The government has lately also increasingly hit out at various Western media agencies, including the BBC and Wall Street Journal, over what it sees as their unfavourable coverage of Article 23 through press statements and op-eds.

Local media have not been spared either.

Chinese-language newspaper Ming Pao was in March censured for a “misleading” article and “malicious” headline suggesting that the new law would tighten media regulations and subject some offences to extradition to mainland China for trial. Ming Pao later issued an apology and clarification after Mr Tang pointed out that some of the content in its report was “false and incorrect”.

In July 2023, the Security Bureau headed by Mr Tang also condemned a “misleading” Ming Pao opinion piece penned by Democratic Party chairman Lo Kin-hei on Hong Kong officials’ attitudes towards mental health issues.

In May 2023, the paper axed a satirical current affairs comic strip Zunzi Comics by the political cartoonist Zunzi that had been running for 40 years, following repeated government complaints that it stoked public ill will. Books he published were taken off the shelves of the city’s public libraries.

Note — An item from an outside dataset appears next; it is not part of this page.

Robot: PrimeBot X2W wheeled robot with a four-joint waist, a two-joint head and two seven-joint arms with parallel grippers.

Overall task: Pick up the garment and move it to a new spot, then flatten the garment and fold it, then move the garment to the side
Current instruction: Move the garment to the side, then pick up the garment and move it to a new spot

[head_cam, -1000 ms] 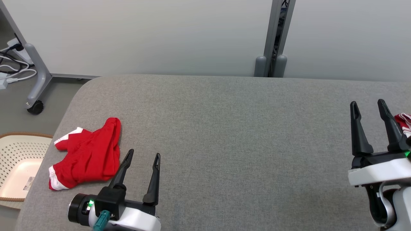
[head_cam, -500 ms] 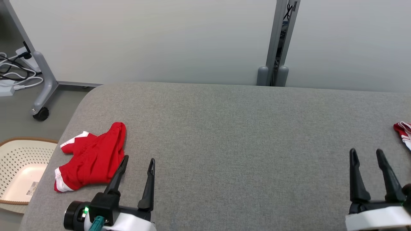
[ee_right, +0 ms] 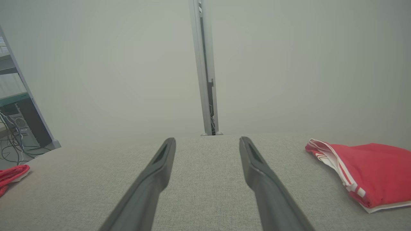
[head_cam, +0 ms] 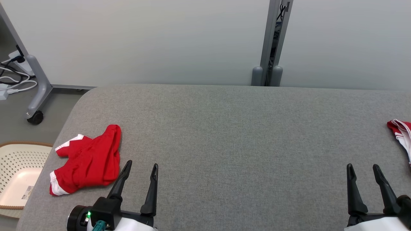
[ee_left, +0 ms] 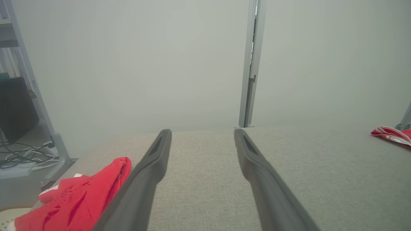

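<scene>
A crumpled red garment (head_cam: 86, 160) with white trim lies near the left end of the grey padded table (head_cam: 224, 128); the left wrist view has it (ee_left: 74, 199) at lower left. My left gripper (head_cam: 142, 164) (ee_left: 202, 131) is open and empty, just right of that garment, its left finger close to the cloth's edge. A second red garment (head_cam: 401, 131) (ee_right: 369, 166) with white stripes lies folded at the table's far right edge. My right gripper (head_cam: 362, 166) (ee_right: 207, 139) stands open and empty, nearer me and left of the folded one.
A cream perforated basket (head_cam: 16, 170) sits on the floor off the table's left end. Behind it stand a grey wheeled frame leg (head_cam: 35, 96) and loose cables (head_cam: 13, 83). A grey post (head_cam: 269, 41) rises behind the table between wall panels.
My right gripper has drawn back toward me, away from the folded garment at the right. The left gripper has also pulled back a little. Both garments lie as before; the camera shifted slightly.
</scene>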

English-language online news portal Hong Kong Free Press, meanwhile, has lamented the difficulties of reporting even “good Hong Kong stories”, documenting in a January report how officials repeatedly thwarted its efforts to cover positive features of the work that various government departments do.

Prof Low – who pens regular commentaries for English-language newspaper South China Morning Post – said he has personally never received any pressure to moderate his critiques of the government’s economic and social policies despite often writing about the authorities’ “passivity in reinventing the Hong Kong economy”, among other issues.

He acknowledged, however, that “while criticisms of most economic and social policies are still tolerated, one should tread very carefully when commenting on security or political issues, or on issues that the mainland Chinese authorities would consider taboo, Taiwanese independence, for example”.

The government says Hong Kong people enjoy freedom of the press and freedom of speech. But it has warned that these freedoms “may be subject to restrictions that are provided by law and are necessary for pursuing legitimate aims such as protection of national security or public order”. 

Hong Kong has previously been held up as a bastion of media freedom in Asia. It fell 17 places to 46th spot in a global freedom ranking, the Human Freedom Index 2023, collated by Canadian think-tank Fraser Institute and US think-tank Cato Institute and released in December 2023.

It was the second-biggest drop among the 165 territories assessed. Myanmar, which declined the most, fell 20 spots to 162nd place. Singapore came in 44th in that ranking.